Having not heard the original sample, the processed version is completely incomprehensible; it’s barely possible to tell it’s a human voice. Played back immediately after the original, unprocessed audio, though, the processed version suddenly makes more sense. This caveat of human perception will have probably occurred to many people before, but the staggering power of it might not be clear to anyone who hasn’t heard that demo.
As such, people in mixing or grading suites, who will probably have heard unmixed dialogue and seen the ungraded shots, are very likely to assume that things are a lot more audible or visible than they really are, even if the director isn’t suffering the same problem – which he or she very likely is, being intimately familiar with every syllable uttered.
It’s for this reason that experienced sound people will, regardless of an approaching deadline, do everything they can to schedule as much downtime as possible between the end of primary work on the project and the final look or listen before it leaves the facility. Ideally overnight; better, work on something else in the meantime to get some perceptual distance. Some facilities drag out a domestic TV so as to evaluate things on something more representative of the average home experience, but even that doesn’t save us from already knowing what’s going on.

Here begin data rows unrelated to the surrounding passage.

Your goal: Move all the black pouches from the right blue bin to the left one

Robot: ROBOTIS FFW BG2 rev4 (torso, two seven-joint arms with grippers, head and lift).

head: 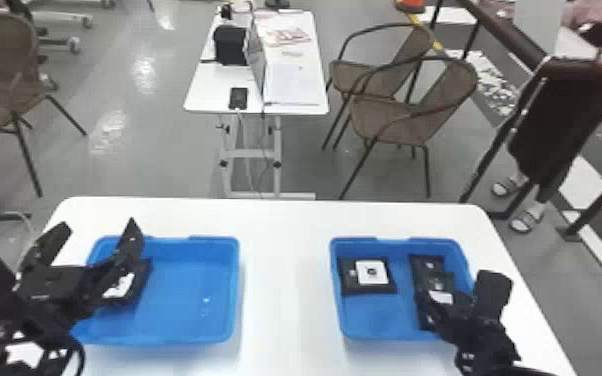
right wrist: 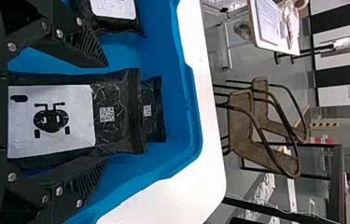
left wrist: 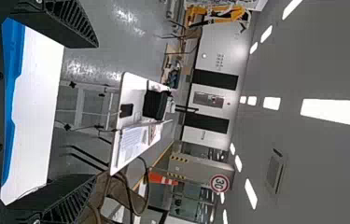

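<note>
Black jaws stand parted on our right gripper (right wrist: 108,112), at the lower right of the head view, straddling a labelled pouch (right wrist: 51,121) without appearing to clench it. A second pouch (right wrist: 156,112) peeks out from beneath its far end. At the other end of the right bin (head: 380,317), right of the frame's centre, we see a third pouch (head: 372,272) lying flat, label up.

Across the white table (head: 285,275), at the lower left, our left gripper (head: 99,225) is spread wide and empty over the near-left part of the left bin (head: 190,285). One pouch (head: 137,282) lies in that bin, partly hidden by the gripper.

So we count one pouch delivered and three to go; we judge the job at roughly a quarter done, with the labelled pouch likely next.
</note>
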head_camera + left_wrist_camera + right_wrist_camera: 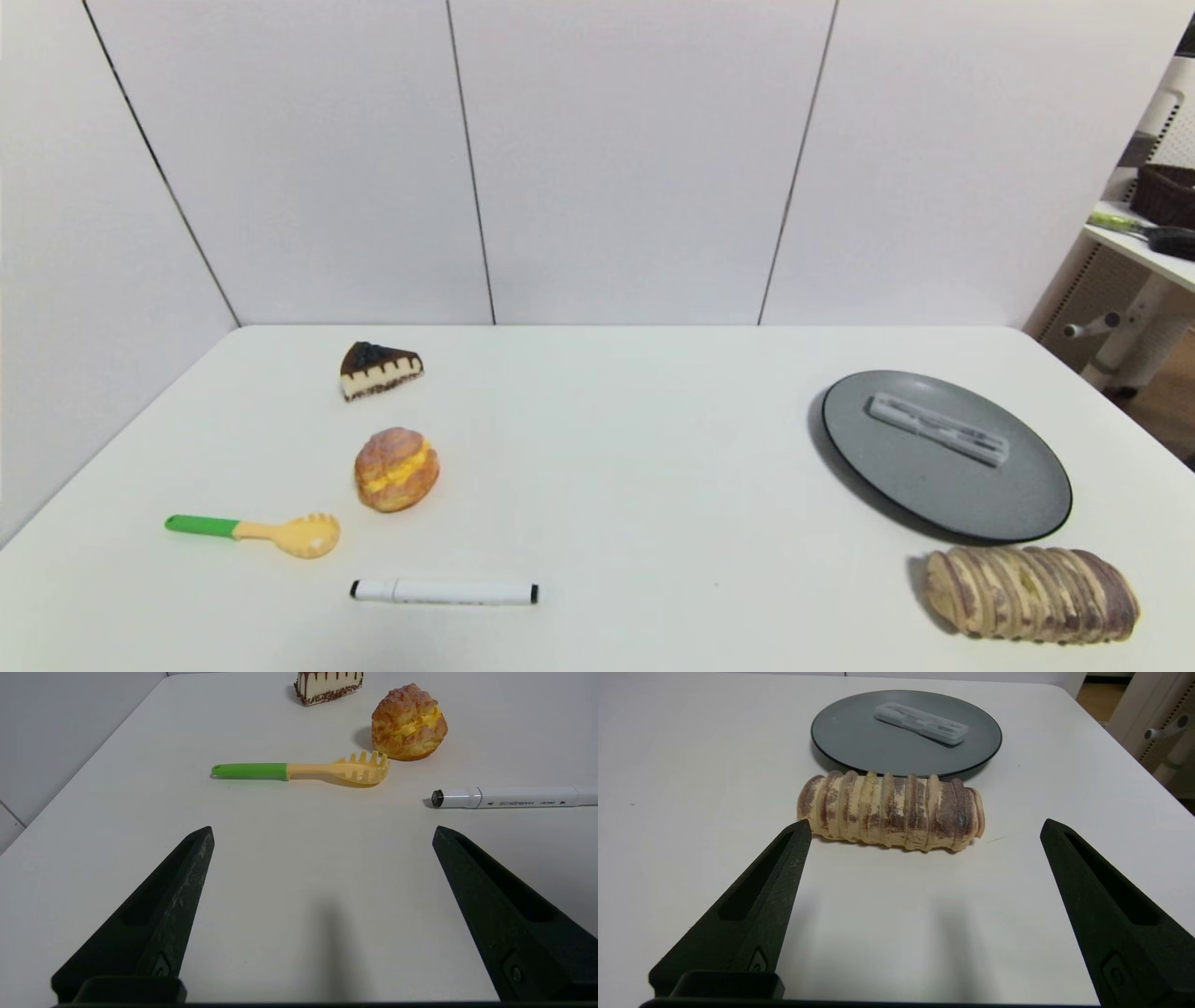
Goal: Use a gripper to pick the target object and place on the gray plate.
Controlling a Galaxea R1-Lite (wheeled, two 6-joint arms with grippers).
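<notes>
The translucent whitish case (938,428) lies flat on the grey plate (980,495) at the table's right side; both also show in the right wrist view, case (921,723) on plate (859,742). Neither gripper shows in the head view. My right gripper (924,828) is open and empty, low over bare table near the front edge, with a ridged bread loaf (892,810) between it and the plate. My left gripper (322,830) is open and empty over bare table on the left side.
On the left lie a white marker with black ends (443,592), a green-handled pasta spoon (257,532), a cream puff (396,469) and a cake slice (378,370). The bread loaf (1032,594) lies just in front of the plate.
</notes>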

Of course, if the director has decided that a dingy, indistinct pastiche of image and sound is appropriate – and has been endowed with sufficient creative independence to enforce that view – it’s hard to do much about it. There are other tricky issues, too, not least the fact that a lot of material will be bracketed with bright, loud continuity announcements, interrupted with periodically with commercials that quite literally compete to be the brightest and loudest. Certainly with regard to sound, that’s likely to cause viewers to turn down the volume on the TV. Even if things are reasonably punchy and clear, they may seem quiet and dim compared to the glittering cacophony that surrounds them.
It’s an intractable problem, in the end, but one that can be offset to some degree by nothing more than a little understanding of our own frailty. No matter how golden anyone’s ears or eyes are, it’s a special kind of gold that is liable to tarnish.